1876-10-31

NATALIE CLIFFORD BARNEY, Lesbian American poet and bon vivant, born; Honestly, where to start!? For over 60 years Barney was the doyenne of Parisian Lesbians. A fairly good poet in her own right, and, more importantly,  enormously wealthy, she was in many ways a female adventurer, a seducer (“seductress,” as in the title of one of her biographies, would probably have amused her…this woman knew how to par-tay!) who knew whom she wanted and usually got her. Diane Souhami’s “Wild Girls” (St. Martin’s Griffin Press, 2004 $18.95 ISBN-10:0-312-36660-4), a fabulous read, is perhaps one of the best contemporary retelling of this wild woman’s carryings-on in the Sapphic streets of Paris.

Costumed tableaux vivant in the gardens of her Paris mansion were a regular feature of Lesbian life at the time. Her lifelong relationship with Romaine Brooks began in Paris in 1915. They were both American, rich and grand Lesbians and despite (or perhaps because) of the fact that they never lived together, their commitment to one another lasted for more than 50 years.

It’s probably easier to name the women who weren’t their lovers, than it would be to catalog their conquests. This didn’t stop Natalie from categorizing, however. She liked lots of sex, lavish display and theatricality and wanted not to bind love to rules, particularly the rules of exclusivity. She inspired and befriended her lovers and broke their hearts. She divided her amours into liaisons, demi-liaisons, and adventures. She labeled herself fidéle/infidéle. Others called her Amazone.

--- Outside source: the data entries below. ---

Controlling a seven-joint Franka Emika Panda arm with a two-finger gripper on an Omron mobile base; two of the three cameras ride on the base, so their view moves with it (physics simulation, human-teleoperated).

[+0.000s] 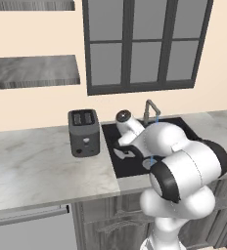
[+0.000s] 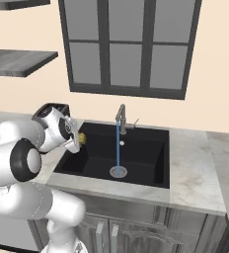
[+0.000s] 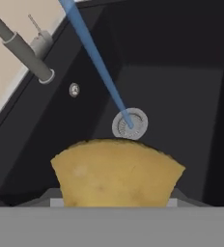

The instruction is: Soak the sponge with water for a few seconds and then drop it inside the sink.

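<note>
- sponge (image 3: pixel 118 173): yellow-orange, matte, faintly mottled; hand view shows a wide fan-shaped lump with a curved top edge. Long axis runs across that view, side to side.
- In the right base view, sponge (image 2: pixel 80 138) is a small yellow bit at the gripper (image 2: pixel 77 141), at the sink's left wall, up at rim height, not on the floor of the basin.
- gripper clamped on the sponge; fingertips hidden behind it in the hand view.
- water (image 2: pixel 118 148): thin straight light-blue stream from spout to drain, well right of the sponge, not touching it. In the hand view it crosses diagonally and lands on the drain (image 3: pixel 129 124), just beyond the sponge's top edge.
- sink (image 2: pixel 151 158): rectangular matte black basin, round silver drain, small silver overflow disc on the back wall.
- faucet (image 2: pixel 120 117): grey metal gooseneck at the back rim.
- Arm: white, glossy, dark joints; elbow folded high, wrist bent down over the sink's left edge, hand looking into the basin.
- Counter (image 1: pixel 32 166): pale marbled stone. Toaster (image 1: pixel 83 132), dark grey boxy, left of the sink.
</note>
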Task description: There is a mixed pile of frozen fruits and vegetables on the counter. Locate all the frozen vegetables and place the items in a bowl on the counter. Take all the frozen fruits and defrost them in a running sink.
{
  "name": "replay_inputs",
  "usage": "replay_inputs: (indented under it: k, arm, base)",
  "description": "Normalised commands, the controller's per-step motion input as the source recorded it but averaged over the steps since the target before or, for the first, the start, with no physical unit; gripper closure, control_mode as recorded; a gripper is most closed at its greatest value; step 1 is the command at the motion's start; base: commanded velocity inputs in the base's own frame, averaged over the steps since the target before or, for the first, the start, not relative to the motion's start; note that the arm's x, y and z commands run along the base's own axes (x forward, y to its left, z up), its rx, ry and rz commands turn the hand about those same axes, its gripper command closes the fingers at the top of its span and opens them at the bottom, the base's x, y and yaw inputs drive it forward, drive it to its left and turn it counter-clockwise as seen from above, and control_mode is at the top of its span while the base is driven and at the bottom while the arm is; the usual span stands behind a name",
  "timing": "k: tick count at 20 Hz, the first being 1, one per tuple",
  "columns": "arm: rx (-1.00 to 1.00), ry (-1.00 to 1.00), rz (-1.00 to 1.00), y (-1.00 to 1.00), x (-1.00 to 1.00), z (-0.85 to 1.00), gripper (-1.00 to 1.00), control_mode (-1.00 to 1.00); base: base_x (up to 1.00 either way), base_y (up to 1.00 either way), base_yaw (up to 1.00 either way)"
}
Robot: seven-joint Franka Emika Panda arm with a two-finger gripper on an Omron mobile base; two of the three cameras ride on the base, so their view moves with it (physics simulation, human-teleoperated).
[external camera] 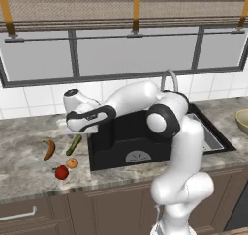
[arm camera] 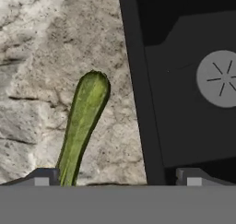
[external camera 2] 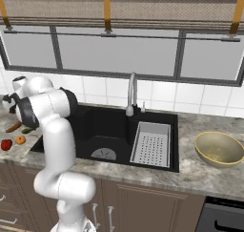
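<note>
Marbled grey-beige stone forms the counter (external camera: 29, 168), a smooth worktop over brown wooden cabinets, with white wall tiles and a wide window behind. Sunk into it is one large rectangular black sink (external camera 2: 102, 131) with a round grey drain (arm camera: 218, 78) and a tall curved metal tap (external camera 2: 131, 93); a grey perforated tray (external camera 2: 151, 143) sits in its right half. Left of the basin lie four small items: one curved brown-orange banana (external camera: 49, 149), one slim, straight green vegetable (external camera: 74, 145) with a faintly streaked skin, one small round orange (external camera: 72, 163) and one round, glossy red apple (external camera: 61, 172). One shallow, round, yellowish-tan bowl (external camera 2: 219, 148) stands well apart on the counter to the right of the sink. The white arm reaches left over the basin's edge, and its gripper (arm camera: 117, 177) hangs above the green vegetable with its jaws spread wide, holding nothing, one dark fingertip over the vegetable's near end, the other over the sink.
</note>
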Motion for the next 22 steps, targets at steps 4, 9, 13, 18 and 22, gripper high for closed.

There is an apocryphal tale of Barney’s love affair with Dolly Wilde, Oscar’s niece. At sixty, and resembling at that point no one so much as Ben Franklin, Natalie dispatched Dolly to buy her a one-way ticket to London and showing her out the door. Feeling guilty, she is said to have devoured an entire chocolate cake in one sitting to console herself. The milk of human kindness flowed through her veins.